The Ibex continues the falls this Friday after the very sharp falls of yesterday (-0.5%. 7,240 points). The tremendous crash on Thursday on both sides of the Atlantic has left the market very hit. Now is the time to compose itself and check if this is a correction -very abrupt- to continue with the rebound that has been going on since the March lows, or if this is the beginning of the end of this rebound, which for many has no justification given the most complicated part of the current situation passed. Be that as it may, what is at the bottom of the falls is the enormous fear that exists of a new outbreak of the virus. Investors - and the world at large - will not rest until they see what happens in the fall, and ultimately until there is a vaccine against the disease, which is not expected until spring of next year.
- 11.432,300
- -0,31%
The Ibex fell this Thursday 5%. It was the worst European index and suffered its biggest drop since March. On the Old Continent, declines were 4% on average, while on Wall Street, the Dow Jones sank 6.9% on the upturn in Covid-19 cases.
David Madden, an expert at CMC Markets in London, takes iron from the falls and remarks that "they must be placed in the context of the great gains that have been accumulated in recent weeks." Danske Bank analysts, for their part, acknowledge that yesterday's moves "question the overall story of a smooth market recovery and will be a focus of developments in the coming weeks."

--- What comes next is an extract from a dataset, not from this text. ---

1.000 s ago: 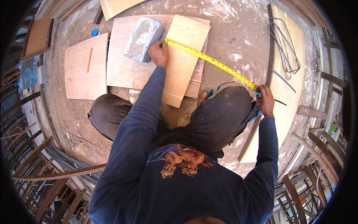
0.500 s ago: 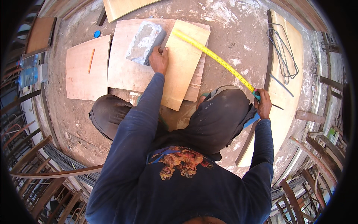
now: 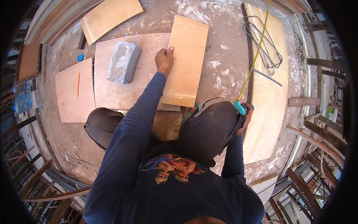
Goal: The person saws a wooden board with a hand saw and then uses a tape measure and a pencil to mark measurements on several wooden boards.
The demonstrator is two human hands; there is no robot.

César Nuez, technical analyst at Bolsamanía and head of Trader Watch, points out that the Ibex will now seek support in the 7,000-7,200 area. This, when two days ago it was attacking the 8,000. "To confirm the end of the short-term falls we should expect a figure of strength that, for the moment, is conspicuous by its absence. We must also bear in mind the bearish gap left by the Ibex this Thursday at the opening (7,663 points ) and that it will now function as the first level of resistance, "he explains.

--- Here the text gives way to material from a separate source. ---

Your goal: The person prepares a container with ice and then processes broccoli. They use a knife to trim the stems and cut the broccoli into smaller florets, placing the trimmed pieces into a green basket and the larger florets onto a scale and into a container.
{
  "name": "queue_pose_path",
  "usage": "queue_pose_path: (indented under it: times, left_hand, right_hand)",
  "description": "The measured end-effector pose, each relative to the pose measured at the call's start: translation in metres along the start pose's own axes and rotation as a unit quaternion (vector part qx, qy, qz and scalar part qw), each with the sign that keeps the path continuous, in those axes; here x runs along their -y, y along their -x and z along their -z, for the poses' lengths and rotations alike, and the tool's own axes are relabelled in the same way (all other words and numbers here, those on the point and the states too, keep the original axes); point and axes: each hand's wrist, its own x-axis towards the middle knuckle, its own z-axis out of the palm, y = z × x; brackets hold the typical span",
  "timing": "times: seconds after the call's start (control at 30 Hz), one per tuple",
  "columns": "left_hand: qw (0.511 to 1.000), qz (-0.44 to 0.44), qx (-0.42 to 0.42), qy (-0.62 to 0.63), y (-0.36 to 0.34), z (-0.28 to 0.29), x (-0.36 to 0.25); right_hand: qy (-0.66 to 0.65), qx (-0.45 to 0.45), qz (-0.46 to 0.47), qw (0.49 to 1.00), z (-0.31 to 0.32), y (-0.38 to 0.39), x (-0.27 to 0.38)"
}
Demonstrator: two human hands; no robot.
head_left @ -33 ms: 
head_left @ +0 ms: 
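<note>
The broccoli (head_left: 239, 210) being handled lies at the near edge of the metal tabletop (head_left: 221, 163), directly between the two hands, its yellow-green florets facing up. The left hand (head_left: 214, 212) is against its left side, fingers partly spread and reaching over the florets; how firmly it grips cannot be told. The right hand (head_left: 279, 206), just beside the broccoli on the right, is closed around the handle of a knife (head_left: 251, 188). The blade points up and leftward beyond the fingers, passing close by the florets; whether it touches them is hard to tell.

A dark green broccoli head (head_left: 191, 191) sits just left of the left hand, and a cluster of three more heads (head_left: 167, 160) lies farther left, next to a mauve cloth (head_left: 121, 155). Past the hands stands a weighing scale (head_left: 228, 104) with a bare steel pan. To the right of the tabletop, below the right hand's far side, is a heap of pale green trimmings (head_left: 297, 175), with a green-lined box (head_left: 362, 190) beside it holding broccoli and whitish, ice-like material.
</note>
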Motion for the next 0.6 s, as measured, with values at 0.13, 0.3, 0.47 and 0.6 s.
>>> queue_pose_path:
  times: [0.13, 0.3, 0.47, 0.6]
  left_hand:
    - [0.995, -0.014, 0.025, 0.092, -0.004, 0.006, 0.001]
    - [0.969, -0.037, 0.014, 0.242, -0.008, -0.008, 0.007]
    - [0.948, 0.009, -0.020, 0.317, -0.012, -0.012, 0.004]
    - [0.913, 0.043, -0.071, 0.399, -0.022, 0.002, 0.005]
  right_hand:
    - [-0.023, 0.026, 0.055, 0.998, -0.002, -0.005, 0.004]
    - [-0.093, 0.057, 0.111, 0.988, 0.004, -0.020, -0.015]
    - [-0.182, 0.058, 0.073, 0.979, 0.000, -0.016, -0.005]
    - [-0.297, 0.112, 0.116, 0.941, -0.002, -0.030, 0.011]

Inflation in Spain was published this Friday, falling in May to -0.9%, one tenth less than expected. In addition, the United Kingdom has released April GDP, with a record slump of 20.4% compared to -18.7% forecast and -5.8% previously.
Thus ends a week that began with the hope of exceeding 8,000 on the Ibex and which closes with the fear of losing 7,000. A week in which the message from the Federal Reserve (Fed) has left the market uneasy and has had a very different impact than what the European Central Bank (ECB) achieved last week. It remains this Friday to see what the market's intentions are and on Monday, we will start again. The news about possible outbreaks, along with what governments and central banks have to say about aid and stimuli, without forgetting what is being published about vaccines, will be the great catalysts of the stock markets in the short term.